Well, if they’re not offering enough then the deal won’t go through and there shouldn’t be any danger to the Unilever share price then. But that’s not really what the calculation is. Instead, as the Telegraph says: “Unilever will be forced to raise £14bn from investors or sell assets to fund any sweetened offer for GlaxoSmithKline’s consumer healthcare business” and that’s where the problem is.

If that Glaxo unit could be bought by Unilever on the cheap then absolutely great. But the current thinking is that even £50 billion is a very full price and one that won’t necessarily benefit Unilever shareholders. But then management, once they’ve decided upon the strategy of buying that Glaxo unit, might then go on to overpay. The auction winner’s curse is a real thing. Further, it’s not just the idea of overpaying, to do so Unilever might well need to issue more stock, or dispose of some other unit at a less than advantageous price.

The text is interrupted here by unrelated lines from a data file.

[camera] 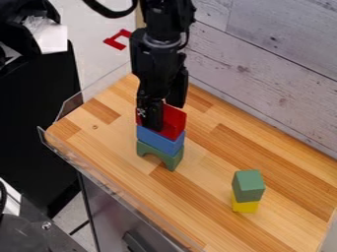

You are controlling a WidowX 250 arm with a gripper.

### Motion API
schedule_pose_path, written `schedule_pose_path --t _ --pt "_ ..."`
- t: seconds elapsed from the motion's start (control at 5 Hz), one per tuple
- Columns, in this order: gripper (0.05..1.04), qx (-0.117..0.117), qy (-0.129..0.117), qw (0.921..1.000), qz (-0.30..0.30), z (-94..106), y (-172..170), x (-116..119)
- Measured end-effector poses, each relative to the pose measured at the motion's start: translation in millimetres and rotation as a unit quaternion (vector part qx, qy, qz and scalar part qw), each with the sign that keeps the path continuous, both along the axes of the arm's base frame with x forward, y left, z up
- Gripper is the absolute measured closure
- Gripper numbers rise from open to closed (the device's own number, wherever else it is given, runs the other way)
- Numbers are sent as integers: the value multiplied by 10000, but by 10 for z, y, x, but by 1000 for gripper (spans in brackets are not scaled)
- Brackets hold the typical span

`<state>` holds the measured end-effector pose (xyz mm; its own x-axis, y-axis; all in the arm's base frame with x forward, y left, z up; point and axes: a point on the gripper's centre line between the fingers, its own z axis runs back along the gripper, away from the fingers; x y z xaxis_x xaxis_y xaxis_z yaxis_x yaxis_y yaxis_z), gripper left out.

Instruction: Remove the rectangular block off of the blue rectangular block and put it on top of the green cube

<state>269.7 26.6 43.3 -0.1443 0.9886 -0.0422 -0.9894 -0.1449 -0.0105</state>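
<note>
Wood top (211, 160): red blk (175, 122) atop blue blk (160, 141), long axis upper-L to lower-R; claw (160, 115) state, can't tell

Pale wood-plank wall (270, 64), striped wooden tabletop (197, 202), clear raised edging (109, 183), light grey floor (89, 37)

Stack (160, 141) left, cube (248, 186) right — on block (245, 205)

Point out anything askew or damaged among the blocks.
Nothing stands out: the red block is on the blue block above the green arch, and the green cube sits upright on the yellow block.
</note>
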Motion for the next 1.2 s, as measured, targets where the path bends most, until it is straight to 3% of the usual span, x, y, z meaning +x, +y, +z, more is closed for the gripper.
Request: schedule_pose_path --t 0.2,0.4,0.8,1.2 --pt "388 93 177 9998 8 -72 34 -20" --pt "497 44 15 10000 33 -77 22 -11" --pt "498 -29 -61 9995 -323 -45 10 -10" --pt "498 53 -288 9903 -1356 164 -233 132"
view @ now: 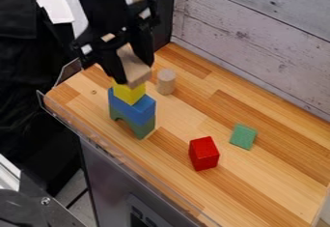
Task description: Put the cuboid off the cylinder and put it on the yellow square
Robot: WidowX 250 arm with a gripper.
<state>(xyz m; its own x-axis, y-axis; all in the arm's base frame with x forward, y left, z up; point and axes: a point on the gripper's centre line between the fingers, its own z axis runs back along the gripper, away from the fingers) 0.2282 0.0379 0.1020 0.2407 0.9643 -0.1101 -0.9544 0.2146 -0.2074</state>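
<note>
Gripping the pale wooden cuboid (137,73) between its two fingers, the black gripper (134,68) hangs in the upper left of the frame, one finger on either side of the piece. The cuboid is directly over the yellow block (130,92), which is taken to be the yellow square of the task. Whether their faces touch cannot be determined from this camera angle. The cylinder (166,82) stands upright on the wooden worktop (277,173), just right of the stack, with nothing on its top.

The step in hand is judged to be the placing; the lift off the cylinder appears complete. Recommended procedure: centre the cuboid over the yellow block, level its underside, lower straight down until it bears fully, then part the fingers evenly and withdraw upward without twisting. A hard press or an off-centre release could topple the column.

Below the yellow block is a blue block (134,106), resting on a green arch (138,126), so the footing is tall and narrow. The cylinder is the nearest obstruction; a sideways swing to the right risks striking it. The clear guard (97,138) runs along the worktop's left edge. The red block (204,153), lower centre, and the green square piece (243,136), right of centre, lie well apart from the stack and present no hindrance.
</note>
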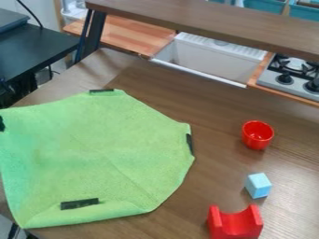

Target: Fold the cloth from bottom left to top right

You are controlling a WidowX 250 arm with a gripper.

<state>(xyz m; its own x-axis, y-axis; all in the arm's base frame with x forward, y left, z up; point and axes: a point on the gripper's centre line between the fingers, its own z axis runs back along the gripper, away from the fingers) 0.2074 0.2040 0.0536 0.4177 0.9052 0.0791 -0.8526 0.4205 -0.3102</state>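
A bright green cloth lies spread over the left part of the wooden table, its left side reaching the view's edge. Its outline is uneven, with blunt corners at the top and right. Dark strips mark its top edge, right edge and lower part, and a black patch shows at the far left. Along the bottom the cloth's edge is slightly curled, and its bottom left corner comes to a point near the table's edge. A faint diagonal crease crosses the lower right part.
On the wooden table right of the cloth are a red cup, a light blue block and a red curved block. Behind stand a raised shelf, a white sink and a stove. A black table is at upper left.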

Unilever’s problem here is that no one really does think that it’s managing its current portfolio all that well. So, unless it can gain the Glaxo unit at a knockdown price – not something true of even its opening offer – then it’s difficult to see how Unilever can add value to a unit that Glaxo is already managing rather well.

That’s why the 6% decline in Unilever’s share price this morning. If the bid gets dropped and the story’s over it might recover gradually. If Unilever pursues this Glaxo purchase aggressively then we could well see further declines. The more aggressively Unilever pursues the Glaxo purchase then the greater that decline could be.